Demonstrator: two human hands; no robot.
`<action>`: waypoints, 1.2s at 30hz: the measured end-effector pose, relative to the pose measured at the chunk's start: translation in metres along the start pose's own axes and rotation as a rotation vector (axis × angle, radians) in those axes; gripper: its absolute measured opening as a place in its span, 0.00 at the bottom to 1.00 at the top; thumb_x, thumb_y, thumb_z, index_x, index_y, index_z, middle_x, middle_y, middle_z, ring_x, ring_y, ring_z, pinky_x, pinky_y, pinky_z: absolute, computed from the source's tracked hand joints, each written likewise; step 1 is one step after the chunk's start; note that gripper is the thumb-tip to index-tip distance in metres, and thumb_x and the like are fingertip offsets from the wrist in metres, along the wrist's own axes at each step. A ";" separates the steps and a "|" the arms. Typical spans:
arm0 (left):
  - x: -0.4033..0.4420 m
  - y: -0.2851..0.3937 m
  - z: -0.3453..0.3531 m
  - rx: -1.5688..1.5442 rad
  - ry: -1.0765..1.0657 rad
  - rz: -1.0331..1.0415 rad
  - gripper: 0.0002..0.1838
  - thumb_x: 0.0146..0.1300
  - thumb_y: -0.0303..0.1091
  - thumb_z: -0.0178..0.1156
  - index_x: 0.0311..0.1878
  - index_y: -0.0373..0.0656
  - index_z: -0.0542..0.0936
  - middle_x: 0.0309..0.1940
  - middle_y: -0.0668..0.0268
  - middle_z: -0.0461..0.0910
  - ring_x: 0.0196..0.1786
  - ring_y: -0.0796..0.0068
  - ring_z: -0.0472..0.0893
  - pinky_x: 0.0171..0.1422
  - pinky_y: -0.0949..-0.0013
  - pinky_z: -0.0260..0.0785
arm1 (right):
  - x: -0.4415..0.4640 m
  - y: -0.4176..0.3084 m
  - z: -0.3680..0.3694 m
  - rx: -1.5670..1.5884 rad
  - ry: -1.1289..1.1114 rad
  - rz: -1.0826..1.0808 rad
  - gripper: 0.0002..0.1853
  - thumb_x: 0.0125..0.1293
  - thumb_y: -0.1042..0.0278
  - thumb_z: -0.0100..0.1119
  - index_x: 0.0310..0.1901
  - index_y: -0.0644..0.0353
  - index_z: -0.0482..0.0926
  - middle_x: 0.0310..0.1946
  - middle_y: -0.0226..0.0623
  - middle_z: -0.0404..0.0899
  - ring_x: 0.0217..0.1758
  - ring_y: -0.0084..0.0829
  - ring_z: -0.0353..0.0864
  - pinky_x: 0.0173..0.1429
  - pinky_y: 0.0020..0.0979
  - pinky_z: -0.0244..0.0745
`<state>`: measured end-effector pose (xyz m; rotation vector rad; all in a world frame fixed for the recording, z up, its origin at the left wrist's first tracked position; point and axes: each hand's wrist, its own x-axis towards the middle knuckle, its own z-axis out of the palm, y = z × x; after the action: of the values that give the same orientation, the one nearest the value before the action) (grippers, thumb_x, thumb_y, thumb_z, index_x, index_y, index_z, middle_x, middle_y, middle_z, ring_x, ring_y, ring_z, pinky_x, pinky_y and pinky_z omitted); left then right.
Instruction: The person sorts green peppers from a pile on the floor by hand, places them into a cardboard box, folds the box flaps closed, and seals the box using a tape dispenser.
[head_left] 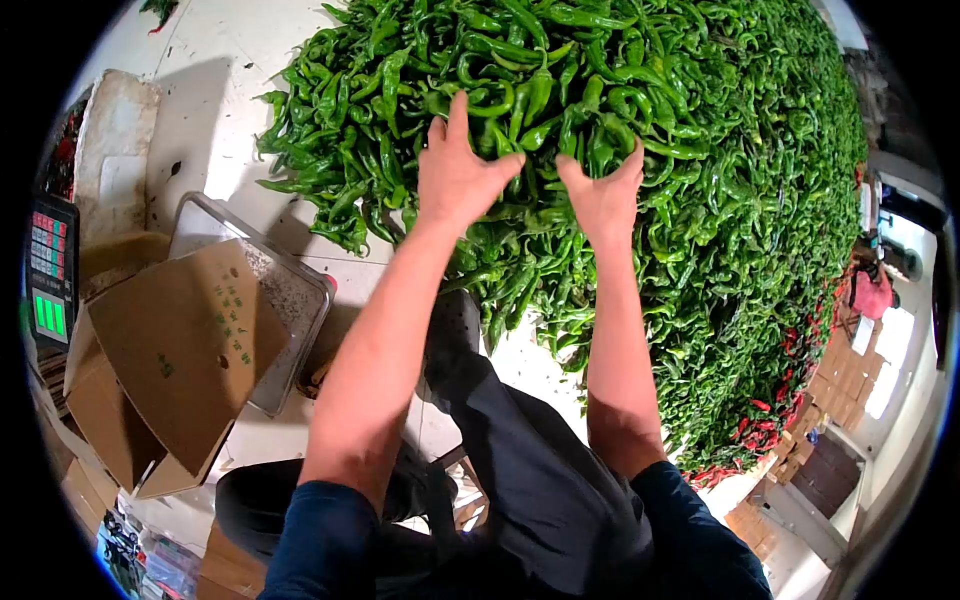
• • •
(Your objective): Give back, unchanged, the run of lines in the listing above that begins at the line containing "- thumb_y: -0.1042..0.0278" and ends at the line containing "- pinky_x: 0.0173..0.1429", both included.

(Written answer):
  - thumb_y: -0.1042..0.0278
  - thumb_z: -0.0100..0.1119
  - index_x: 0.0310..0.1901
  - index_y: -0.0644..0.0353
  - index_z: -0.0482..0.0926
  - middle_x: 0.0310..0.1946
  - middle_y: -0.0226..0.0623
  - middle_z: -0.0404..0.0899
  - ring_x: 0.0217..0.1758
  - ring_y: -0.0084..0.0829
  - ring_z: -0.0353..0.0864
  - pinky_x: 0.0173..0.1429

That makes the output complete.